Jean-Louis Rouhart : Parler de la place respective qui est accordée à l’histoire des totalitarismes de gauche et de droite, c’est devoir expliquer la différence d’appréciation dans la manière d’appréhender les camps ITL et les camps nazis dans le monde occidental et dans la Russie d’aujourd’hui. L’Occident a tendance à juger moins sévèrement les camps soviétiques. L’historienne américaine Anne Applebaum explique ce fait notamment par les lacunes dans la connaissance du Goulag, qui correspondraient à une pénurie d’images et de films dans la culture populaire occidentale. L’idée que les idéaux de justice sociale et d’égalité propagés par Union soviétique n’étaient pas forcément rejetés comme l’étaient les théories racistes de l’Allemagne hitlérienne a certainement joué un rôle, de même que les efforts de l’extrême gauche occidentale pour tenter d’expliquer et d’excuser les camps, de minimiser la terreur qui y régnait et de faire l’impasse sur les premiers témoignages des prisonniers du Goulag. Par ailleurs, on constate actuellement dans la population russe un désintérêt assez général pour la problématique du Goulag. Quand le thème est abordé, on assiste, selon la société du Memorial, à une « guerre des mémoires », une concurrence entre le souvenir des victimes du Goulag et la mémoire sacralisée des victimes de la Seconde Guerre mondiale. Pour des raisons politiques, les pouvoirs publics mettent plutôt en exergue de nos jours les réalisations économiques et scientifiques de l’Union soviétique et font circuler l’idée, soutenue par des personnalités influentes, que les camps constituaient une nécessité historique pour sortir le pays de l’arriération et gagner la guerre contre l’Allemagne. Cette affirmation n’a rien de surprenant, quand on sait que les descendants idéologiques du parti, les anciens communistes, qui ont intérêt à dissimuler le passé, continuent de peser lourd au sein des élites intellectuelles, médiatiques et économiques du pays.

Cela dit, la lecture de la correspondance des victimes de ces régimes totalitaires contribue à renforcer l’idée qu’il y a, au-delà des différences d’ordre idéologique, de nombreuses similarités entre les deux types de camps. Le courrier des détenus, qu’il émane des camps de concentration nazis ou des camps ITL, reflète les mêmes atteintes graves aux droits de l’homme et du citoyen commises dans ces camps. On retrouve dans les lettres des victimes pratiquement les mêmes suppliques, les mêmes désirs, les mêmes sentiments que l’on peut qualifier d’universels. On peut lire dans le courrier des concentrationnaires des deux camps, surtout dans les écrits clandestins, des descriptions assez similaires du quotidien des prisonniers, caractérisé par des conditions de vie abominables, des maigres rations alimentaires, des travaux forcés éprouvants, une lutte quotidienne pour survivre, des exécutions arbitraires, des décès suite à un épuisement physique, un manque de nourriture et de soins, etc.
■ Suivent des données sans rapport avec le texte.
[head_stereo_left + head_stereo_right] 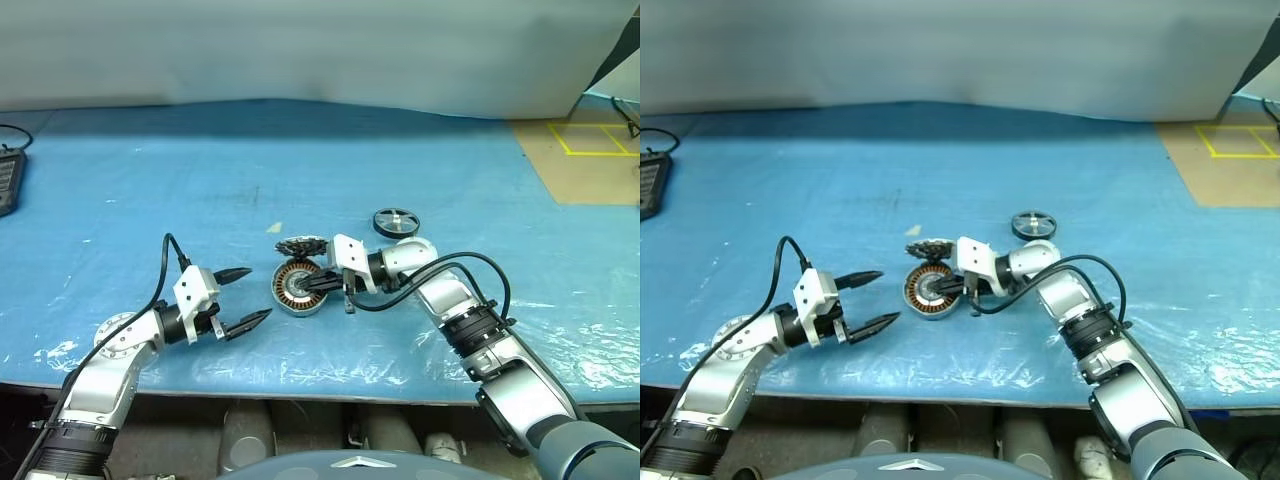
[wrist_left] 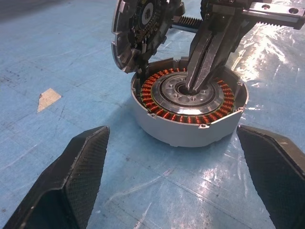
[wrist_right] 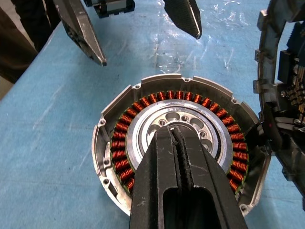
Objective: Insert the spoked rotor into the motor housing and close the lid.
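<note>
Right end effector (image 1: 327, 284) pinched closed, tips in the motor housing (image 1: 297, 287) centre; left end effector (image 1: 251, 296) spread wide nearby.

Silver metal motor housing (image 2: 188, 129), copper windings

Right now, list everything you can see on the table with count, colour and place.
motor housing: one, silver with copper windings, centre of the blue table cover.
lid: one, grey, toothed, standing tilted against the housing's far edge.
spoked rotor: one, black rim, silver spokes, flat, beyond the right arm.
black device: one, left table edge.
left end effector: open, empty, left of the housing.
right end effector: shut, tips at the housing's central hole.
</note>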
Tant dans le courrier des détenus des camps ITL que dans celui des prisonniers des camps de concentration nazis – on parle bien des camps de concentration, et non des camps d’extermination – on perçoit le même processus mortifère lent et implacable, dû à l’utilisation exhaustive et sans vergogne de la force physique de travailleurs remplaçables et jetables, dont le sort n’intéressait guère les autorités. De ce point de vue, l’étude de la correspondance du Goulag apporte sa pierre à l’édifice d’une meilleure compréhension des lieux de détention des régimes totalitaires.